His first marriage came to an end when, in his 60s, he fell for his former personal assistant Nicoletta Mantovani, a woman 35 years younger. Their wedding, in 2003, was celebrated with 600 guests, including Sting, Bono and Donatella Versace.
He began to cancel performances that seemed as if they should have been final appearances and announced that he would retire on his 70th birthday in 2005. His 40 concert performances in 2003 is said to have earned him $35 million. He did a total of 34 Three Tenors concerts around the world between 1990 and 2003. Around 1.3 billion viewers worldwide watched a broadcast of their 1994 performance. The Three Tenors released five studio albums. But, he was in bad health, and after starting his farewell world tour in 2005, Pavarotti discovered he had pancreatic cancer.
After surgery, he announced he would return to the stage. His last performance of a staged opera was at the Met in March 2004. In February 2006, he opened the Winter Olympics in Turin, singing Nessun Dorma from Puccini’s Turandot transposed to an easier key for a tenor of his years. It was his final performance, except that the performance had been pre-recorded weeks earlier. He lip-synched, the orchestra pretended to play as the conductor acted like he was conducting. In all fairness, it would not have been easy for an old, sick man to sing outdoors in the winter in the Alps.
He received an enormous number of awards in his lifetime, including a Kennedy Center Honors in 2001. He also holds two Guinness World Records: one for the most curtain calls (165) for a single event and another for the bestselling classical album for Carreras Domingo Pavarotti in Concert.
For years, Pavarotti hosted Pavarotti & Friends charity concerts in Modena, joined by musicians as diverse as: B.B. King, Andrea Bocelli, Barry White, Jon Bon Jovi, Bono, James Brown, Mariah Carey, Céline Dion, Elton John, Queen, George Michael, Tracy Chapman, The Spice Girls, and Sting to raise money for War Child, a charity for victims of war and civil unrest. After the war in Bosnia, he financed and established the Pavarotti Music Centre in the city of Mostar to offer Bosnia’s artists the opportunity to develop their skills. The city of Sarajevo named him an honorary citizen in 2006.
He was a close friend of Diana, Princess of Wales. Together they raised money for the elimination of land mines worldwide. He was invited to sing at her funeral service, but declined, saying he felt he could not sing well “with his grief in his throat”, but he was there at the service.
He was appointed the United Nations Messenger of Peace, using his fame to raise awareness of HIV/AIDS, Human Rights, refugees and world poverty.
In 1999, Pavarotti performed a charity benefit concert in Beirut, to mark Lebanon’s reemergence on the world stage after a brutal 15-year civil war.

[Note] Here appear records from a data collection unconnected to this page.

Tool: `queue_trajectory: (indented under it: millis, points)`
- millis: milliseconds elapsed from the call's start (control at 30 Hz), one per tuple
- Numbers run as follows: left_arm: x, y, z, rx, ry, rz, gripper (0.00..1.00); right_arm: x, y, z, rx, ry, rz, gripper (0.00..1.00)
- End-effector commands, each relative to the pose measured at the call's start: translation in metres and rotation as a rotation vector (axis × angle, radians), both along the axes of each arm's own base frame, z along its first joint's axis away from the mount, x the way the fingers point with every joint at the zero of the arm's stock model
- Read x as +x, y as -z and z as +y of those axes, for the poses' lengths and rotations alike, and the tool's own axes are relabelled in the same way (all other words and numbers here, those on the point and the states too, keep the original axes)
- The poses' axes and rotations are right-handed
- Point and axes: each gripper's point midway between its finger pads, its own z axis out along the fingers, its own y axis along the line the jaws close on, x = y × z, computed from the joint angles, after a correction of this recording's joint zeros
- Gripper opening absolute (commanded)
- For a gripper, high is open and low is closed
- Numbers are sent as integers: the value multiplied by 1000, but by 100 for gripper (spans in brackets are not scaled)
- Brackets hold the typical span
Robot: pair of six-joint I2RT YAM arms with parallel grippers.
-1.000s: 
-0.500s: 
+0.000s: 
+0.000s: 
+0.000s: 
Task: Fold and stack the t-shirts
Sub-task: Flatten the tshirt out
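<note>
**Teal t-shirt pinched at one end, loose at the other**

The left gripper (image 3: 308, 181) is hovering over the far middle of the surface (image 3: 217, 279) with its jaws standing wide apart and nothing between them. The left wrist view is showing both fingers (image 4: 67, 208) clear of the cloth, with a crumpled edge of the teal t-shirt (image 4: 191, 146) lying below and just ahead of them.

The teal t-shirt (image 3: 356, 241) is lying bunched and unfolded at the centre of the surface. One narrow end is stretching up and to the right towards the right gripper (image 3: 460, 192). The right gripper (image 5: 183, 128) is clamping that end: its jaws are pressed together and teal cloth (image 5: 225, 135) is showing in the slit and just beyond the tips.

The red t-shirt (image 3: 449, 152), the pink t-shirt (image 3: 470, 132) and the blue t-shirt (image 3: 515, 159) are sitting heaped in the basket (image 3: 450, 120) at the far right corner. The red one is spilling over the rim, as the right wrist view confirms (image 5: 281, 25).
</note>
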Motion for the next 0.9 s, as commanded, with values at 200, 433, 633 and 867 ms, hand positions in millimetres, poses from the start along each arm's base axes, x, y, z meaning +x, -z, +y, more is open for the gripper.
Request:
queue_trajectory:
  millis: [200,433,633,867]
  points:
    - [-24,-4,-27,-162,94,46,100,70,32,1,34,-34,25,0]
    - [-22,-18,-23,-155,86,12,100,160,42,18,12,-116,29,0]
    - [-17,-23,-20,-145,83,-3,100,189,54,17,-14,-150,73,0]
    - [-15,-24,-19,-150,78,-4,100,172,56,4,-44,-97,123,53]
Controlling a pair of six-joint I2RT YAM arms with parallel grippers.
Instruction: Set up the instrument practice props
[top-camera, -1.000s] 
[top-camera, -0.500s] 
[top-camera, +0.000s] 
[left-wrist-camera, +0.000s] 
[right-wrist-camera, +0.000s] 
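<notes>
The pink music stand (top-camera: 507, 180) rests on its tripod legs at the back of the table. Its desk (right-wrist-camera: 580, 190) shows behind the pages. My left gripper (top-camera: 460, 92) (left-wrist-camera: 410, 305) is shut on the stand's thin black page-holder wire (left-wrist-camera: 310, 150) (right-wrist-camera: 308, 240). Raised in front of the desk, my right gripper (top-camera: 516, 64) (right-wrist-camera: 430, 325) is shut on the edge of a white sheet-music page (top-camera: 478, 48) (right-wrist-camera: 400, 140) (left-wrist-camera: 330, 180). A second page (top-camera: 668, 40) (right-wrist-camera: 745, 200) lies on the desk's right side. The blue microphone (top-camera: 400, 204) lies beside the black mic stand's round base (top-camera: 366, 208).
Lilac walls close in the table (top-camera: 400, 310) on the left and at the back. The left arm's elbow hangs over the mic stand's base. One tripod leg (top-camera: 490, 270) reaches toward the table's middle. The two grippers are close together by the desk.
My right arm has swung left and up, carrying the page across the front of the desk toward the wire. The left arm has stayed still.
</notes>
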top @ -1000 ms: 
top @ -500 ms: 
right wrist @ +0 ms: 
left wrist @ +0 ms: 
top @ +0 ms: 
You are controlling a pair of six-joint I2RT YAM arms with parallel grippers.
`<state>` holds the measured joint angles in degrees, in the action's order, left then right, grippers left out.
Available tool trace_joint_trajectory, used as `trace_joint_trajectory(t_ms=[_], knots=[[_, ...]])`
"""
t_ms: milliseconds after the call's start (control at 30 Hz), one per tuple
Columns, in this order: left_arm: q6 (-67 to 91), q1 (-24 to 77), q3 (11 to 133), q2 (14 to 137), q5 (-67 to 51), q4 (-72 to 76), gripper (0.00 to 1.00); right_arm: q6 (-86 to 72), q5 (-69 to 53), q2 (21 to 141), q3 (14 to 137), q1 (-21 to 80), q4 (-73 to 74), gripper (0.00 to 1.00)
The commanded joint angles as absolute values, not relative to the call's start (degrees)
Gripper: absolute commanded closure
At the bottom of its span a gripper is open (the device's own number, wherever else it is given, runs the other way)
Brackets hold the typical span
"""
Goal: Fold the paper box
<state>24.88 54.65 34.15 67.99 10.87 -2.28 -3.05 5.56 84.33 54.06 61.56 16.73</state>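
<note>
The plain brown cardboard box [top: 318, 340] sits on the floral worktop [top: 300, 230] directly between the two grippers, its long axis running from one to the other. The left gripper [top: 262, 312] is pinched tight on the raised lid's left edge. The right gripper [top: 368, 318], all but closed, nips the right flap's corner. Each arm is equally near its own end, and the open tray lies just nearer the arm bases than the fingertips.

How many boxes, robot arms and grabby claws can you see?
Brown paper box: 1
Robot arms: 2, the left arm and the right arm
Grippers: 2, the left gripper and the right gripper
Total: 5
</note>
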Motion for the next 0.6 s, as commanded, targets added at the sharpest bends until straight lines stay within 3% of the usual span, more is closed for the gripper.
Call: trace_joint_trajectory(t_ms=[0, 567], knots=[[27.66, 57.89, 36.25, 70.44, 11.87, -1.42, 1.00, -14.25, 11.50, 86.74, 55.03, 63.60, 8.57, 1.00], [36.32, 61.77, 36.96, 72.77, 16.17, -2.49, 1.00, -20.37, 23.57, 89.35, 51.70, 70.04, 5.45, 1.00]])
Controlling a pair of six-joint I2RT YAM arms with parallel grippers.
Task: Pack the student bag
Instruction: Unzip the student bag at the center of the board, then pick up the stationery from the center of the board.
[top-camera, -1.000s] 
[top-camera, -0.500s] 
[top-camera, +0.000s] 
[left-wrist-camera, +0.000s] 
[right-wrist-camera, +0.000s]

It was the largest concert held in Beirut, attended by 20,000 people.
He died at his home in Modena in September 2007. Pavarotti’s funeral was held at Modena Cathedral. The Italian Air Force flew overhead, leaving green-white-red smoke trails. The funeral, in its entirety, was broadcast live on CNN.
Pavarotti’s astounding international celebrity made it difficult for him to stop working. He was the most popular artist in the history of the classical recording industry, even more famous than Caruso. Pavarotti possessed a voice of pure gold that matured in strength and depth without losing its ravishing beauty, precision and expressiveness.